Translational Optoacoustics

Our understanding of cell biology in health and disease is greatly derived from observations with optical microscopy. However, the biggest strength of modern optical microscopy lies within the application of external contrast labels that are not always feasible or perturb the normal performance of the system in study. The next frontier in optical microscopy is, thus, label-free metabolic imaging as it will allow to study metabolic response in homeostasis and therapeutic intervention without perturbation of normal biological behavior. Nevertheless, label-free metabolic imaging remains challenging because it implies the ability to directly observe biomolecular content and biochemical reactions without destroying the sample and without the aid of external reagents. This is particularly difficult to conventional optical microscopy which, at wavelengths below 700 nm, lacks intrinsic biochemical specificity or results in phototoxicity. Additionally, it also remains challenging to advanced vibrational imaging modalities, such as Stimulated Raman Scattering and mid-infrared (mid-IR) microscopy, which provide intrinsic biochemical contrast only at low sensitivities and at high risk of harming the samples.

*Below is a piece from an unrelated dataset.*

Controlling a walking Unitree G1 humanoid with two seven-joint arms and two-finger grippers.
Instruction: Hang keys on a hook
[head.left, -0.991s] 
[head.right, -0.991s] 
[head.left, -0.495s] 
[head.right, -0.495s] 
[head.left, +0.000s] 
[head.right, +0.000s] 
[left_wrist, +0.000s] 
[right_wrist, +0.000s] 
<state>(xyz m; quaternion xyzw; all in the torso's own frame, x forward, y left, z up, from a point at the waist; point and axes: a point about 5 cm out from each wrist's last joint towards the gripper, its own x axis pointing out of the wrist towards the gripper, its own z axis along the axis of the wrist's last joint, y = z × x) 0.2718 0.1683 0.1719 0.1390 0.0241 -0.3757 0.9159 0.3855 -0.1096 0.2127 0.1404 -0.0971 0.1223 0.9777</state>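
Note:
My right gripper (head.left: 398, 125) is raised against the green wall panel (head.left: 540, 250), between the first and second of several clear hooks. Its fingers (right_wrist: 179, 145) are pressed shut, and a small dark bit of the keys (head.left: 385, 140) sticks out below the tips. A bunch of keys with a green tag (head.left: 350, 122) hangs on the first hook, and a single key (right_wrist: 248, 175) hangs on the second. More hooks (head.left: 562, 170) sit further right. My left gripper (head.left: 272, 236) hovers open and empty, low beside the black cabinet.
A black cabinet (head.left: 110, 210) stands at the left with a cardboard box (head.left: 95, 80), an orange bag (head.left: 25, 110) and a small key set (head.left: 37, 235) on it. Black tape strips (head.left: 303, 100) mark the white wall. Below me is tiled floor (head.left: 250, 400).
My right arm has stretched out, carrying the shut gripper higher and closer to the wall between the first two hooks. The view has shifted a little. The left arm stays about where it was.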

The general goal of my team in Translational Optoacoustics is to advance biological and biomedical research by achieving non-destructive live-cell chemical microscopy with label-free biomolecular sensitivity using molecule-specific mid-infrared excitation and highly-sensitive optoacoustic and optothermal detection.

The unique features resulting from combining mid-IR excitation with OA/OT sensing hold great promise for live-cell metabolic microscopy, fast analytical histology/biopsy, and in vivo non-invasive monitoring of metabolites.